Action item: From the entries below, please output exactly the lines starting at the one containing "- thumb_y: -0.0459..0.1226" and ending at the one containing "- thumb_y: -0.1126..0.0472", both included.

Records supplied:

_ _ _ _

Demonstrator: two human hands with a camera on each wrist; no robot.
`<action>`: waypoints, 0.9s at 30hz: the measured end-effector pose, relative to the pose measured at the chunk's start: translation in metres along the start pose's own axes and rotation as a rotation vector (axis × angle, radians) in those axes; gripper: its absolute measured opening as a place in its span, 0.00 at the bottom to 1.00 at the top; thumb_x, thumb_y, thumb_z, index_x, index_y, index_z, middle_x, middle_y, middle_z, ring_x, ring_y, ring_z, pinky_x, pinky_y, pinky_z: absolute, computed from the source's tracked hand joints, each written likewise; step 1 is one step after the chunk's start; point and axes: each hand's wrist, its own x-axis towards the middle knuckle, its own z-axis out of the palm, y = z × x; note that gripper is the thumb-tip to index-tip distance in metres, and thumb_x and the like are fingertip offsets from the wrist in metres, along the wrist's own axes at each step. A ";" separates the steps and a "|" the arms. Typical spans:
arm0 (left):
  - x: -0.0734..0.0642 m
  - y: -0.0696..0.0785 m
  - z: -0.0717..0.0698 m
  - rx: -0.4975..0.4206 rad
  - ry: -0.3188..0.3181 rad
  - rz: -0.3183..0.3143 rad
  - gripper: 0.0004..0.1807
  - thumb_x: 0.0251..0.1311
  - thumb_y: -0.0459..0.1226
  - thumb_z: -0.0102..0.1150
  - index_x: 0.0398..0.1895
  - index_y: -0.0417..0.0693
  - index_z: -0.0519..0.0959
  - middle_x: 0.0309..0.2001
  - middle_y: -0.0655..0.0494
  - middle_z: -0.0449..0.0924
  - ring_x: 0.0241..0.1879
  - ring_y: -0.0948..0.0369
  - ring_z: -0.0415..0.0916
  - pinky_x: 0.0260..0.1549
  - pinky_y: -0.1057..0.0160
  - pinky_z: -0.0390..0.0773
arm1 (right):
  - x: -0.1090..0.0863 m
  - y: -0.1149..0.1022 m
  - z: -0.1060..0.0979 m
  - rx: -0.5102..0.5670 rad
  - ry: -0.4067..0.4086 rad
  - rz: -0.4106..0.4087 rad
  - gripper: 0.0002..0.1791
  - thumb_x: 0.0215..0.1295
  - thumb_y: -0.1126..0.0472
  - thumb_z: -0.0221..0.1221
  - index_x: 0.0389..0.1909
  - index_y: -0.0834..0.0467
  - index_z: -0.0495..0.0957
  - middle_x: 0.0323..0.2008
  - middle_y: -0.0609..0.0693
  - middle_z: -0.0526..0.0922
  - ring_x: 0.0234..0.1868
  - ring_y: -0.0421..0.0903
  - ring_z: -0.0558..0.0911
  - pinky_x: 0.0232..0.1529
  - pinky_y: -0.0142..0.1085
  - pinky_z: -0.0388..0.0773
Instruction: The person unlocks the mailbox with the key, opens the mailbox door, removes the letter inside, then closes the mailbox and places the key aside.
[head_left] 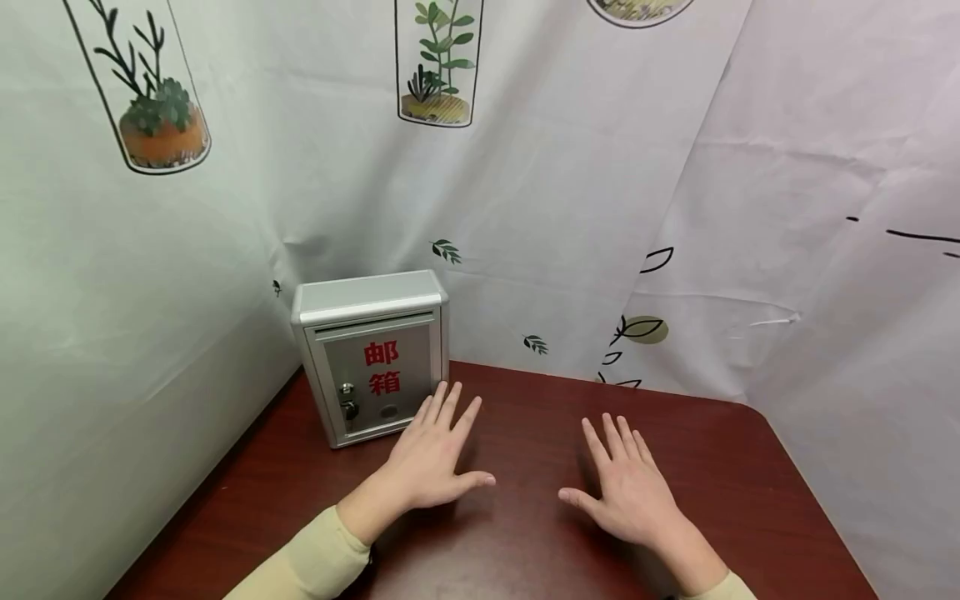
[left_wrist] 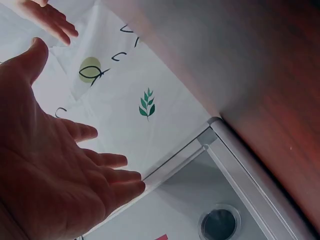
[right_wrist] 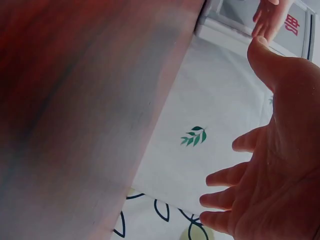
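A silver metal mailbox (head_left: 375, 292) with red characters on its front door stands upright at the table's back left. Its door has a lock with a key (head_left: 348, 408) on the left side and a slot along the top. My left hand (head_left: 429, 458) is held over the table with fingers spread, overlapping the mailbox's lower right corner in the head view. To the right, my right hand (head_left: 633, 492) hovers palm down, fingers extended and thumb out. Neither hand holds anything. In the left wrist view a round dark window (left_wrist: 219, 224) shows low on the mailbox door.
The dark red wooden table (head_left: 525, 533) has a rounded back right corner. White curtains (head_left: 555, 208) printed with plants and leaves hang along its back and both sides, and the mailbox stands close to the back left ones.
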 end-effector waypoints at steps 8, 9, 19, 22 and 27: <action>-0.003 -0.007 -0.006 0.003 0.079 0.010 0.62 0.66 0.73 0.65 0.90 0.44 0.59 0.88 0.30 0.48 0.88 0.34 0.43 0.82 0.37 0.59 | 0.004 -0.007 0.003 0.018 -0.001 -0.014 0.62 0.67 0.27 0.71 0.88 0.61 0.61 0.83 0.74 0.61 0.85 0.73 0.58 0.81 0.67 0.58; -0.004 -0.008 -0.007 0.011 0.088 0.010 0.63 0.66 0.74 0.64 0.90 0.43 0.59 0.88 0.30 0.49 0.88 0.34 0.44 0.82 0.37 0.59 | 0.004 -0.008 0.003 0.021 0.001 -0.017 0.62 0.67 0.27 0.70 0.88 0.61 0.60 0.83 0.74 0.61 0.85 0.73 0.58 0.81 0.67 0.58; -0.017 -0.022 -0.012 0.027 0.211 0.003 0.63 0.65 0.74 0.66 0.89 0.43 0.61 0.87 0.33 0.54 0.87 0.37 0.50 0.77 0.37 0.68 | 0.019 -0.025 0.009 0.062 0.006 -0.049 0.63 0.67 0.28 0.71 0.89 0.61 0.59 0.83 0.74 0.60 0.85 0.74 0.58 0.81 0.68 0.59; -0.022 -0.026 -0.013 0.014 0.228 -0.006 0.63 0.63 0.72 0.70 0.89 0.43 0.61 0.87 0.33 0.56 0.87 0.38 0.52 0.77 0.37 0.69 | 0.025 -0.030 0.009 0.071 -0.007 -0.051 0.63 0.68 0.28 0.71 0.89 0.61 0.58 0.83 0.74 0.60 0.85 0.74 0.58 0.82 0.67 0.58; -0.031 -0.034 -0.015 0.009 0.275 -0.005 0.59 0.66 0.70 0.70 0.87 0.41 0.64 0.84 0.34 0.61 0.85 0.39 0.57 0.76 0.38 0.70 | 0.036 -0.039 0.010 0.092 -0.020 -0.054 0.63 0.68 0.28 0.71 0.90 0.61 0.56 0.84 0.73 0.60 0.85 0.73 0.58 0.81 0.67 0.59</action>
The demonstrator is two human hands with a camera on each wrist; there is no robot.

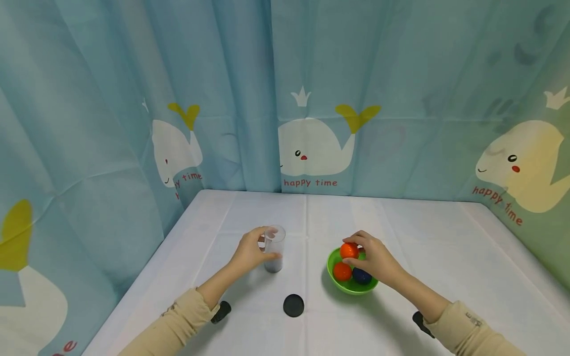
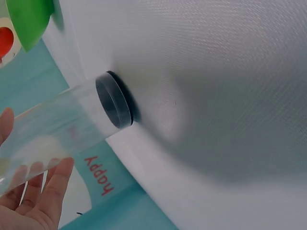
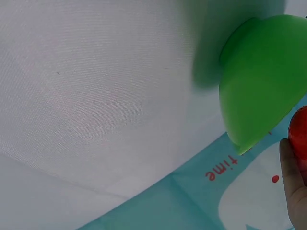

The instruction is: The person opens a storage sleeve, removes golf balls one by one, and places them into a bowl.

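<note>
My left hand (image 1: 248,253) grips a clear plastic cylinder (image 1: 274,247) with its fingers and thumb round the side. The cylinder stands upright, its dark end (image 2: 114,99) down at the white cloth in the left wrist view. Over the green bowl (image 1: 352,290), my right hand (image 1: 376,258) pinches an orange-red ball (image 1: 349,250) between thumb and fingers. Inside the bowl lie a second orange-red ball (image 1: 342,272) and a dark blue ball (image 1: 361,276). The right wrist view catches the held ball (image 3: 300,134) at its edge, above the bowl's rim.
A black round disc (image 1: 293,305) lies flat on the white table (image 1: 401,227), between cylinder and bowl and nearer to me. Black pieces show beside each wrist, one (image 1: 221,312) at the left sleeve, another (image 1: 422,324) at the right. A blue whale-print curtain (image 1: 249,99) hangs behind the table.
</note>
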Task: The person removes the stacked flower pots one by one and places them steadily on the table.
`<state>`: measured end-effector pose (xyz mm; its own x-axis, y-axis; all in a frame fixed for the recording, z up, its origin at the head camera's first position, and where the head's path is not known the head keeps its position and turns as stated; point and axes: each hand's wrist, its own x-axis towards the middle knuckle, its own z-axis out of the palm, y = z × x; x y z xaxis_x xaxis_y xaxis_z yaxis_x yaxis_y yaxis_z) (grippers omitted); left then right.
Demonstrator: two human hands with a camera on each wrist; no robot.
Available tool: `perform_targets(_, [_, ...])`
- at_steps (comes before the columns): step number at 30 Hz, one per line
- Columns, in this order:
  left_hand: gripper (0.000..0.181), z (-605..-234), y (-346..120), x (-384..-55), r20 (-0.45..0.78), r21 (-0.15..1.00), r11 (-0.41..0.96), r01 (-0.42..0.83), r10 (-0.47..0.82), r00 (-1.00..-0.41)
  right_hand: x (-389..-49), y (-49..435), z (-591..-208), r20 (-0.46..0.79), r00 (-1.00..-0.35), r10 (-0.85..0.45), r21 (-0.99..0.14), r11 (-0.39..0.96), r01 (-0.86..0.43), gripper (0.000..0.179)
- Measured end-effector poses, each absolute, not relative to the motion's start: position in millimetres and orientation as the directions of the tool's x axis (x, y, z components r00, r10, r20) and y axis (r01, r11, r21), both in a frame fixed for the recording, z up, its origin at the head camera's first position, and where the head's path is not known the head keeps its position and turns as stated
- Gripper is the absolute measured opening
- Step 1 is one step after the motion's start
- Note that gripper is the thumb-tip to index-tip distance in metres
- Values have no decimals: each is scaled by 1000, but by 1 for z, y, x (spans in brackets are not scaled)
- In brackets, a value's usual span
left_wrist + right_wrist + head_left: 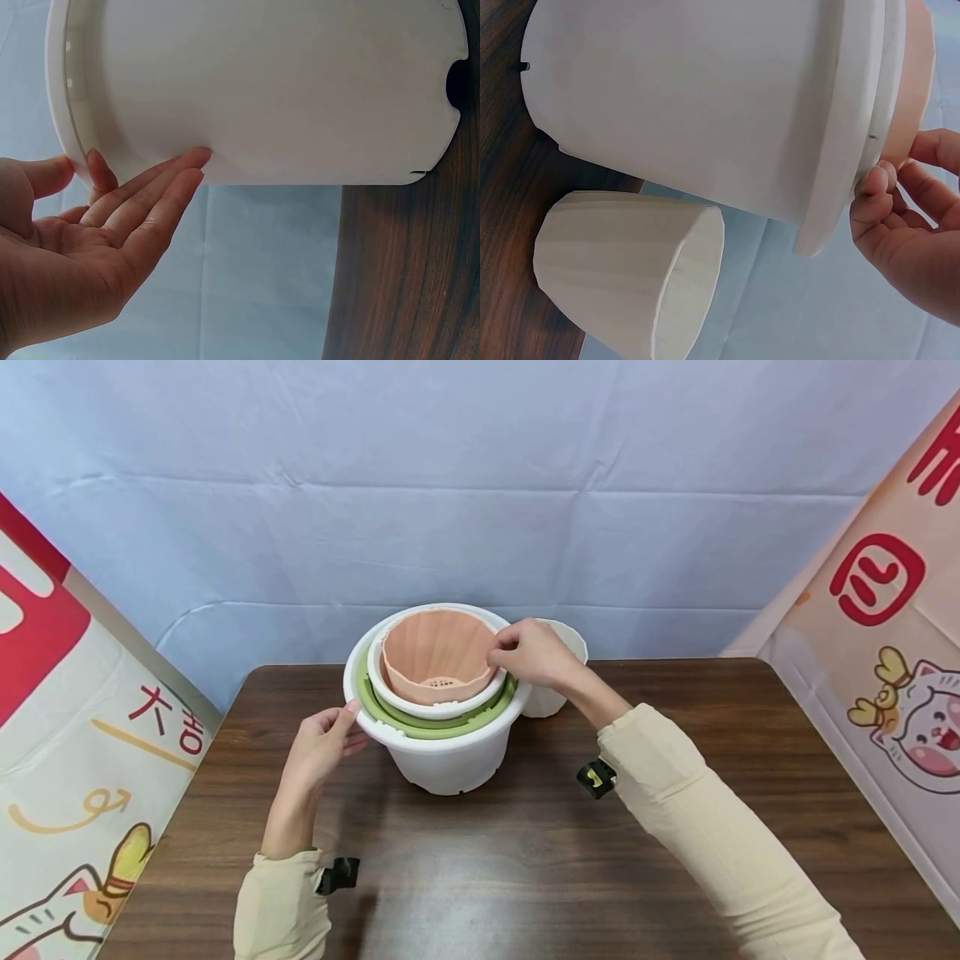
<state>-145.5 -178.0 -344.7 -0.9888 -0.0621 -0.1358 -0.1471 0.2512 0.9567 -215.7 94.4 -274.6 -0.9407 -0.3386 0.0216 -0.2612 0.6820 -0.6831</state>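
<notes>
Nested flower pots stand upright on the table: a large white pot [450, 768] outermost, then a green pot [412, 724], a smaller white pot [401, 700], and a fluted peach pot [438, 647] innermost. My left hand [318, 747] pinches the large pot's rim at its left; in the left wrist view the other fingers reach along the outer wall. With thumb and fingers, my right hand [536, 652] pinches the peach pot's rim on the right. The right wrist view shows that peach rim [913, 82] rising above the white rims.
Behind the right hand stands a small cream-white fluted pot [615, 255], close beside the large one. The brown wooden table [480, 877] runs back to a pale blue cloth [450, 485]. Printed cloths [862, 710] hang at both sides.
</notes>
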Motion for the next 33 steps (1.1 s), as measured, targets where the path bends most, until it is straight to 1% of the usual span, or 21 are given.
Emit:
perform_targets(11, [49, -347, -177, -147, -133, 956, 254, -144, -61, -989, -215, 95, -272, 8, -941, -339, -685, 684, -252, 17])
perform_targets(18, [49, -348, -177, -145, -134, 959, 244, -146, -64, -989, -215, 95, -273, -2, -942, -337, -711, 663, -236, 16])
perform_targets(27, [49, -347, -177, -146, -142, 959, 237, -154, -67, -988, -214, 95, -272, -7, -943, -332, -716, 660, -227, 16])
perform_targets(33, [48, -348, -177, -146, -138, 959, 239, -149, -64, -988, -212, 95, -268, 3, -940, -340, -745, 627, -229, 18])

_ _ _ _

Exercise result:
  - thumb_y: -0.0459..0.1226
  - thumb_z: -0.0102..0.1150
  - index_x: 0.0398..0.1895
  - index_y: -0.0417..0.0693
  - index_z: -0.0519..0.0959
  - middle_x: 0.0309..0.2001
  - middle_y: -0.0655..0.0494
  - middle_z: -0.0449..0.0924
  - ring_x: 0.0241..0.1879
  - ring_y: -0.0948..0.0369
  - ring_z: -0.0415..0.0916
  - pinky_x: 0.0260..0.1549
  - pinky_y: -0.1057..0.0160
  - pinky_z: -0.0390..0.0773
arm1 (right):
  - x: -0.1090..0.0863 m
  - y: -0.1149..0.1022 m
  - z: -0.1060..0.0979 m
  - rx: -0.5102..0.5670 rad
  - ry: -0.4067..0.4086 rad
  - rz: -0.4106..0.4087 rad
  - gripper: 0.0002..0.1791
  - thumb_x: 0.0215..0.1295
  - thumb_y: -0.1126..0.0472

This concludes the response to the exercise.